Gura snapped a finger into the air. “On one condition!”


“I hate conditions,” Amelia griped.


“That’s why your hair’s like that, y’know.”


“Can it.” Oh, something was coming back.


Gura closed the difference between the two of them, stomped up to her and grabbed her arms. “My condition is! Come to a few classes. A week. Just...come with me and learn some stuff. Please?”


Amelia hiccuped, tapped her foot, considered her options. On one hand, studying. Suffering. Fuss and misery. Useless info she can never focus on. On the other Gura. Assistance. Gura. An extra hand in the investigation, an extra eye in the search. And, most importantly, Gura. 


“You drive a hard bargain. But...for the investimagation, I’ll do it!” 
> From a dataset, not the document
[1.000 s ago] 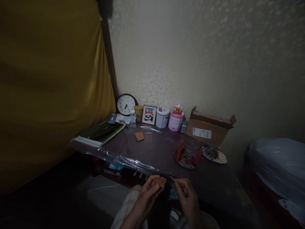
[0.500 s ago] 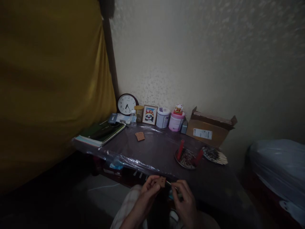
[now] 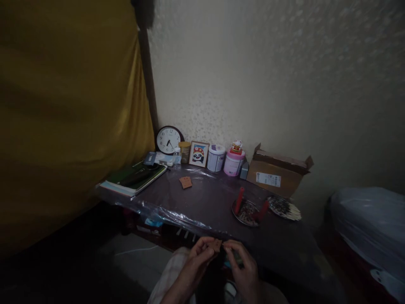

And for you , she refused to admit.




Caffeine. Coffee. Coffee coffee coffee. Kiara Takanashi’s next shift started soon. She need-need- needed as much coffee as she could get.


There’s one near her work, less cozy than any other cafe in town, not even a proper cafe but a step up from the canned coffee at the convenience store. At least it was warm.  


She brushed some snow off her shoulder and shoved her way through the door. There wasn’t really a line to the register, thankfully just one person ahead. The pungent stench of coffee overwhelmed her nose as the space in front of her opened up. 


“Welcome to Pete’s Coffee, something something blah whatever, what’s your order?”


Their eyes met.


Kiara's...and hers.


There was a time when the young Takanashi, all acne-covered and sweaty-palmed and burning up with her own young lesbianic thoughts, would meet those eyes and combust with joy. With longing.


Instead, the present-day Kiara Takanashi merely winced.


Calliope Mori, longtime-crush-of-her-life Calliope Mori, the woman she used to fawn over even back when Kiara was the scruffy-haired new kid in town, dirt under her nails and feathers in her hair, and Calli was this sunken-eyed skeleton of a girl with a mouth full of rude words and “evil” plans.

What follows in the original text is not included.